Editorial
„Die bekannt gewordenen Plagiatsfälle halten unserer Gesellschaft auch den Spiegel eines verbreitet zu nachlässigen Umgangs mit Werten wie Fleiß, Disziplin, Ausdauer, Ehrlichkeit oder Pflichtbewusstsein vor.“
Liebe Leserinnen und liebe Leser,
bekanntlich ist auch das Schlechte zu etwas gut, nämlich zumindest als schlechtes Beispiel. Die in der Öffentlichkeit naturgemäß vielbeachteten jüngsten Fälle von Plagiaten in Politikerdissertationen entfalten sogar noch einen weiteren Nutzen, weil sie das Gebot der Redlichkeit in der Wissenschaft in das gesellschaftliche Blickfeld rücken.
Erfreulicherweise reagieren die Hochschulen auf solche Vorwürfe bisher mit dem einzig richtigen Vorgehen. Bekannt gewordene Plagiatsanschuldigungen werden in den hierfür vorgesehenen Verfahren sorgfältig geprüft und bewertet. Betroffene erhalten in angemessener Weise Gehör. Beraten wird in den zuständigen Gremien, die nach den maßgebenden gesetzlichen Regelungen nicht öffentlich tagen. Über Konsequenzen wird nicht nach politischen Kriterien oder gar Sympathie, sondern allein nach akademischen Maßstäben entschieden. Wenn die bekannten Plagiatsfälle insofern etwas beweisen, dann ist es erstens, dass die Hochschulen für solche Verstöße geeignete Verfahren bereit halten, und zweitens, dass diese Verfahren eine effektive und sachgerechte Behandlung solcher Fälle gewährleisten.
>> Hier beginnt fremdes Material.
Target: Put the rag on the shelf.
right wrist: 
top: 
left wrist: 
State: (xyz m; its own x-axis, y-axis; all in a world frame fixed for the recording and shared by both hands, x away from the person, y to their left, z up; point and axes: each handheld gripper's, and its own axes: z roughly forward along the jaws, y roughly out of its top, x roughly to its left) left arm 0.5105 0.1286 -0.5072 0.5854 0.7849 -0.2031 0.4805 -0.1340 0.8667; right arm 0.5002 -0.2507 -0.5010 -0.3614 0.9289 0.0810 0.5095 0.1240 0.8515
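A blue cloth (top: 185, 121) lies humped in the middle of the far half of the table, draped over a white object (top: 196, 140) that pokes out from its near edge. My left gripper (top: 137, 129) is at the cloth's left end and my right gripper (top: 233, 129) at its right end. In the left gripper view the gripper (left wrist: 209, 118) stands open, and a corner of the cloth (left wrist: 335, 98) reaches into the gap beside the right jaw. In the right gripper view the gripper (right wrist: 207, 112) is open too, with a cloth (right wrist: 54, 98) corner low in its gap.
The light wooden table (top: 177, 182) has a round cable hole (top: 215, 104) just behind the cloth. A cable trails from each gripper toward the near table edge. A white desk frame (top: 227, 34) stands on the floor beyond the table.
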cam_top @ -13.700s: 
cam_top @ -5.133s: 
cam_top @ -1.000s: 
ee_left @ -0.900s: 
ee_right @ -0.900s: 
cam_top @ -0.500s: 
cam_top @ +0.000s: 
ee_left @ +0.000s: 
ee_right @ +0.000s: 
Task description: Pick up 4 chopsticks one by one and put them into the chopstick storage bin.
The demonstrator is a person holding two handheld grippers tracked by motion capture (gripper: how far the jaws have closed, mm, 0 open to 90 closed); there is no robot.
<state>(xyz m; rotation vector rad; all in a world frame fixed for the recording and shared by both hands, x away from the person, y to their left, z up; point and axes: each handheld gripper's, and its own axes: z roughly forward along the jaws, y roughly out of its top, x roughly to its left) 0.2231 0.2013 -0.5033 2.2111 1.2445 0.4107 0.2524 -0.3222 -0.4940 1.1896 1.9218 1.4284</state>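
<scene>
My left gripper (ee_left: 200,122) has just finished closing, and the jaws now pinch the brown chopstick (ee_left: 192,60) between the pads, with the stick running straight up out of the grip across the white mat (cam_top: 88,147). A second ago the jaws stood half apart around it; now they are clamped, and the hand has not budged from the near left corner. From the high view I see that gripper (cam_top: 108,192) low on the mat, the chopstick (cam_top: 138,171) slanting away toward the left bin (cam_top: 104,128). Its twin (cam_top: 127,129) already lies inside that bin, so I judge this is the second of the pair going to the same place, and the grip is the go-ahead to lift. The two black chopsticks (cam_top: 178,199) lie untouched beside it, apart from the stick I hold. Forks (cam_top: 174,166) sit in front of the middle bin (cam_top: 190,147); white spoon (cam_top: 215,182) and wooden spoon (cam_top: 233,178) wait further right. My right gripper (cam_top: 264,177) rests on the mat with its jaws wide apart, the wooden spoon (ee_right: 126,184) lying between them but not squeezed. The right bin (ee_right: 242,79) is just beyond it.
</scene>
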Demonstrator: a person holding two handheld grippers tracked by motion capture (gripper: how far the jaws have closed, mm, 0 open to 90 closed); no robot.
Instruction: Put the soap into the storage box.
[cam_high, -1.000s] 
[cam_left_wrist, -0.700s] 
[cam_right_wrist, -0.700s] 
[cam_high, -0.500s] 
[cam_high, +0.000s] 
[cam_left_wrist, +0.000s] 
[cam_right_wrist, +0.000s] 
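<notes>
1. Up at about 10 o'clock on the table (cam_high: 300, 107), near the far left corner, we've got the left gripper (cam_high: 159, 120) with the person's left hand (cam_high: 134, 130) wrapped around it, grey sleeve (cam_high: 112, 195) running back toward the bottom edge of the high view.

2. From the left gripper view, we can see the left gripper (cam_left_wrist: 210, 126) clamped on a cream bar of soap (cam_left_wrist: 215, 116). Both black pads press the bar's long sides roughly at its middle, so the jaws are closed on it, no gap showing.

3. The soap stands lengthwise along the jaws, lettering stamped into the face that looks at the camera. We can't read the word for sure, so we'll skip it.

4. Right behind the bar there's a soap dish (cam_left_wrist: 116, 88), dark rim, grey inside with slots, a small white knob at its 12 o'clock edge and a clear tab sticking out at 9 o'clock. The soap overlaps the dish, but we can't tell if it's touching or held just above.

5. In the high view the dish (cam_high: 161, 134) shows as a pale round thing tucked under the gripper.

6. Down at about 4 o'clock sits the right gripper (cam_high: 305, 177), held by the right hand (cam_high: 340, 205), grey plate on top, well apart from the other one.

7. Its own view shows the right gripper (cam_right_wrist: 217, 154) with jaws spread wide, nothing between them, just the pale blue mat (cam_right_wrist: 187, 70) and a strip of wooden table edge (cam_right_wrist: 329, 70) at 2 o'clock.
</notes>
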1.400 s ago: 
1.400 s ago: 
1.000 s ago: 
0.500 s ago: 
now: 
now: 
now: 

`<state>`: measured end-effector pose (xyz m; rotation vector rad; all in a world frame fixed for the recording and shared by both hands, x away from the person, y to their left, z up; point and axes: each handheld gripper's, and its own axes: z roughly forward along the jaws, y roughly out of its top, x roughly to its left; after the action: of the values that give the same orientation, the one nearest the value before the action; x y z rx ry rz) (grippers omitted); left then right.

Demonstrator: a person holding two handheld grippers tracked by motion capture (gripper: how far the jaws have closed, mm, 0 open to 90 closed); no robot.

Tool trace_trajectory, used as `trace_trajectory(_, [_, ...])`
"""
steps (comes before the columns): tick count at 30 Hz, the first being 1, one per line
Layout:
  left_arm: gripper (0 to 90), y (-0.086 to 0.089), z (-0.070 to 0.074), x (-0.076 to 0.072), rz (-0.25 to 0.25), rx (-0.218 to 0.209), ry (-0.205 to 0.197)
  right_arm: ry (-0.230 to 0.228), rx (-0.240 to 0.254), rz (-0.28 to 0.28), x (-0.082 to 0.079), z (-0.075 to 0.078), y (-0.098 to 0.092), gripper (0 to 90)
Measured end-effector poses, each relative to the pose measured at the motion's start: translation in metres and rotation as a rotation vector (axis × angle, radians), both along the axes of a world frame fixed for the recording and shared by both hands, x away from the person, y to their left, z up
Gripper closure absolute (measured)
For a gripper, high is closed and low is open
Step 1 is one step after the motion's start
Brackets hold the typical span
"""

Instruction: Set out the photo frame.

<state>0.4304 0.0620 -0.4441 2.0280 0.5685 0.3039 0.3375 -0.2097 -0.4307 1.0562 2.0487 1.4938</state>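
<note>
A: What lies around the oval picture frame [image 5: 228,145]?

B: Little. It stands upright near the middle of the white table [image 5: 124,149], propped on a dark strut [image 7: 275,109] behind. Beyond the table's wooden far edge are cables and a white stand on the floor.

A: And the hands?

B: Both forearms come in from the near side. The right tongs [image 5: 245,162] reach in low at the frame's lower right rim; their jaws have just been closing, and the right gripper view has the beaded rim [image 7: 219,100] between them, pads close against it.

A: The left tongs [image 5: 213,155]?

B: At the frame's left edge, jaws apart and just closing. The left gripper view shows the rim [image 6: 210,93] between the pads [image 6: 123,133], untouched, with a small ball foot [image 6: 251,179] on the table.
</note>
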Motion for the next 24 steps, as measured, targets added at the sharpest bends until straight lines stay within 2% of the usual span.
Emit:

Über die Aufarbeitung bereits aufgetretener Fälle hinaus bedarf es natürlich der Prävention. Dabei muss man zwei Wege unterscheiden, die sich aber gegenseitig nicht ausschließen. Schon seit jeher wird fast überall von Doktoranden eine Erklärung verlangt, deren Inhalt im Kern ist, dass es sich bei ihrer Arbeit um eine eigene, selbständig verfasste wissenschaftliche Leistung handelt. Diese Erklärung wird in Zukunft etwas präziser gefasst werden, ihr Inhalt muss – jedenfalls in Heidelberg – an Eides statt versichert werden. Der angemessene Einsatz von Plagiatssoftware soll ein Übriges tun. Das soll vor allem das Redlichkeitsgebot und seinen hohen Rang unterstreichen, jeder „Generalverdacht“ gegenüber der überwältigenden Mehrheit ehrlich arbeitender Doktoranden wäre demgegenüber fehl am Platz.
Wichtiger ist aber noch ein anderes: Ob man Redlichkeit allein durch Kontrolle und Abschreckung erreicht, ist zweifelhaft. Auch durch das Predigen hoher Werte vermittelt man den Zuhörern meist weniger die Werte als die Kunst des Predigens. Redlichkeit und ihren Rang kann die Wissenschaft am besten durch das Beispiel vermitteln. Das gemeinsame Ringen um die richtige Einsicht und Erkenntnis muss deshalb im Mittelpunkt des Forschens und Lehrens stehen – ein hoher Anspruch an uns alle. Freilich darf damit nicht erst in der Universität begonnen werden. Lern- und Arbeitsverhalten werden schon in der Schule erworben. Deshalb muss schon in der Schule verstanden werden, dass „copy and paste“ keine Methode sein darf, mit der häusliche Arbeiten erstellt oder Referate vorbereitet werden.
Über die Bildungsinstitutionen hinaus ist aber die Gesellschaft als Ganze gefordert, und zwar in zweierlei Weise: Einmal geht es um den Rang der leider zu oft abwertend als „Sekundärtugenden“ bezeichneten Werte wie Fleiß, Disziplin, Ausdauer, Ehrlichkeit oder Pflichtbewusstsein. Die bekannt gewordenen Plagiatsfälle halten unserer Gesellschaft auch den Spiegel eines verbreitet zu nachlässigen Umgangs mit diesen Tugenden vor. Und diese Einsicht darf nicht nur gepredigt werden, sondern muss wieder mehr die Praxis unserer Gesellschaft prägen.
Zum anderen muss die Diskussion um den Rang des geistigen Eigentums geführt werden. Die ungeheuren Chancen der digitalen Informationsgesellschaft stellen den Schutz des geistigen Eigentums vor Herausforderungen zuvor unbekannter Schärfe. Unser (gutes) Überleben als Wissensgesellschaft wird auch davon abhängen, dass es uns gelingt, Offenheit der Informationen mit der Abwehr aller Formen der Piraterie zu verbinden.